- [Data segment]
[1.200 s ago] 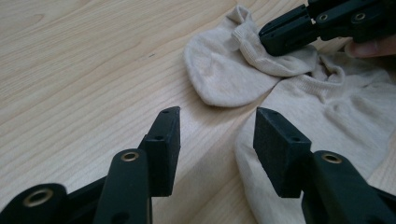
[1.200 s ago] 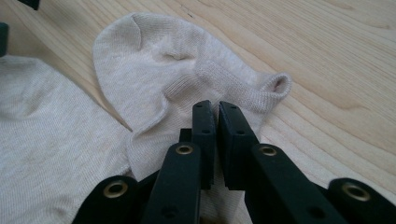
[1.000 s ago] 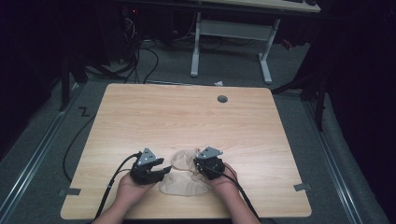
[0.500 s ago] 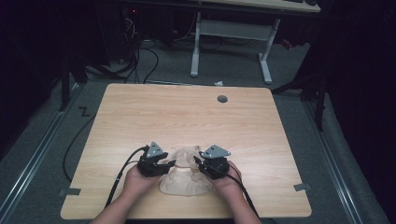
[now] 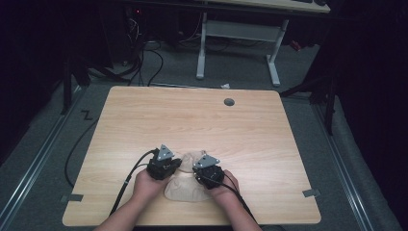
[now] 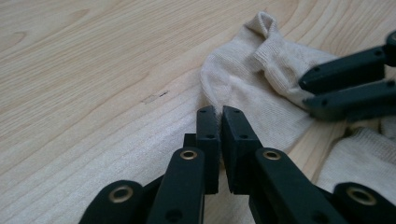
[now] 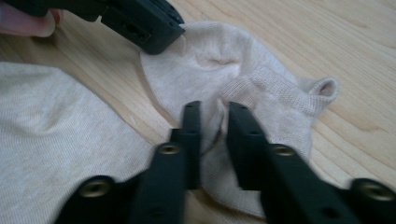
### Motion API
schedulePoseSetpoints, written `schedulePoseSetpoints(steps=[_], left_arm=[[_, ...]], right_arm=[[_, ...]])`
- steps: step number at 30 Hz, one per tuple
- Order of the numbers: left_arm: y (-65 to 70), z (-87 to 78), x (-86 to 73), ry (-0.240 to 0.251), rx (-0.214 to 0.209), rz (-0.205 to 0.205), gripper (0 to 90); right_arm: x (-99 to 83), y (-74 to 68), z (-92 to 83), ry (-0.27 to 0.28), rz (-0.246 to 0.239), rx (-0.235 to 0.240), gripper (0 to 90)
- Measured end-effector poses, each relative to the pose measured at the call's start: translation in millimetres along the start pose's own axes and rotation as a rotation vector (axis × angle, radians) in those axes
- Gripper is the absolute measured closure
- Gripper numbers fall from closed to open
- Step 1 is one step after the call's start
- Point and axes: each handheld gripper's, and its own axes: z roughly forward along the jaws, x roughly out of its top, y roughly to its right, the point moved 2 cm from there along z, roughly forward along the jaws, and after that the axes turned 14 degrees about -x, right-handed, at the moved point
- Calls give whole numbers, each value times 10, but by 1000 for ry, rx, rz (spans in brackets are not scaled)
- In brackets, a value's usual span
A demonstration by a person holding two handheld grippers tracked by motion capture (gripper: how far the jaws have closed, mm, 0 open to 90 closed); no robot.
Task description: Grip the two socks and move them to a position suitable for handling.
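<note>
Sock (image 5: 191,158), beige, crumpled, lies near the front edge of the table (image 5: 269,144), about mid-width; a second beige sock (image 5: 185,190) lies flat just in front of it, closer to that edge. Since a second ago both hands have drawn in toward each other over the socks, and the crumpled one looks more bunched up.

Left gripper (image 5: 174,167): jaws have just been closing, now down to a thin slit; in the left gripper view its tips (image 6: 221,114) sit at the sock's (image 6: 261,79) edge, and whether any fabric is pinched there is hard to tell. Right gripper (image 5: 197,169): jaws also just closing, narrow now, with a fold of the sock's ribbed cuff (image 7: 261,93) caught between them in the right gripper view (image 7: 215,109).

In the high view the grippers and hands cover much of both socks. The flat sock is cut off at the left of the right gripper view (image 7: 56,140), which is also blurred low down.
</note>
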Motion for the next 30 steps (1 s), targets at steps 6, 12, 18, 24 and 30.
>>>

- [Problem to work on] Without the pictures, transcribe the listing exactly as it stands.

- [The answer]
[1.200 s ago] 
[1.200 s ago] 
[1.000 s ago] 
[0.500 s ago] 
[now] 
[now] 
[now] 
### Motion API
schedulePoseSetpoints, written `schedulePoseSetpoints(steps=[_], left_arm=[[_, ...]], right_arm=[[_, ...]])`
- steps: step number at 30 Hz, one per tuple
- Order of the numbers: left_arm: y (-65 to 70), z (-87 to 78), x (-86 to 73), ry (-0.240 to 0.251), rx (-0.214 to 0.209), rz (-0.205 to 0.205), gripper (0 to 90); right_arm: x (-99 to 83), y (-74 to 68), z (-92 to 83), ry (-0.27 to 0.28), rz (-0.246 to 0.239), rx (-0.235 to 0.240), gripper (0 to 90)
- Measured end-effector poses, each relative to the pose measured at the call's start: translation in millimetres along the start pose's own axes and rotation as a rotation vector (axis × angle, radians) in those axes
- Gripper is the absolute measured closure
- Gripper numbers fall from closed to open
- Step 1 is one step after the call's start
- Point and axes: each handheld gripper's, and its own axes: z roughly forward along the jaws, x roughly out of its top, y roughly to its right, the point moved 2 cm from there along z, roughly forward along the jaws, and after that the axes turned 14 degrees about -x, right-handed, at the moved point
- Calls give whole numbers, each value times 10, but by 1000 for ry, rx, rz (spans in brackets are not scaled)
- In brackets, a value's usual span
A demonstration by a person holding two handheld grippers tracked by motion capture (gripper: how far the jaws have closed, mm, 0 open to 90 closed); no robot.
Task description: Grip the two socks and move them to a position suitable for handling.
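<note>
Sock (image 5: 191,158), beige, crumpled, lies near the front edge of the table (image 5: 269,144), about mid-width; a second beige sock (image 5: 185,190) lies flat just in front of it, closer to that edge. Since a second ago both hands have drawn in toward each other over the socks, and the crumpled one looks more bunched up.

Left gripper (image 5: 174,167): jaws have just been closing, now down to a thin slit; in the left gripper view its tips (image 6: 221,114) sit at the sock's (image 6: 261,79) edge, and whether any fabric is pinched there is hard to tell. Right gripper (image 5: 197,169): jaws also just closing, narrow now, with a fold of the sock's ribbed cuff (image 7: 261,93) caught between them in the right gripper view (image 7: 215,109).

In the high view the grippers and hands cover much of both socks. The flat sock is cut off at the left of the right gripper view (image 7: 56,140), which is also blurred low down.
</note>
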Motion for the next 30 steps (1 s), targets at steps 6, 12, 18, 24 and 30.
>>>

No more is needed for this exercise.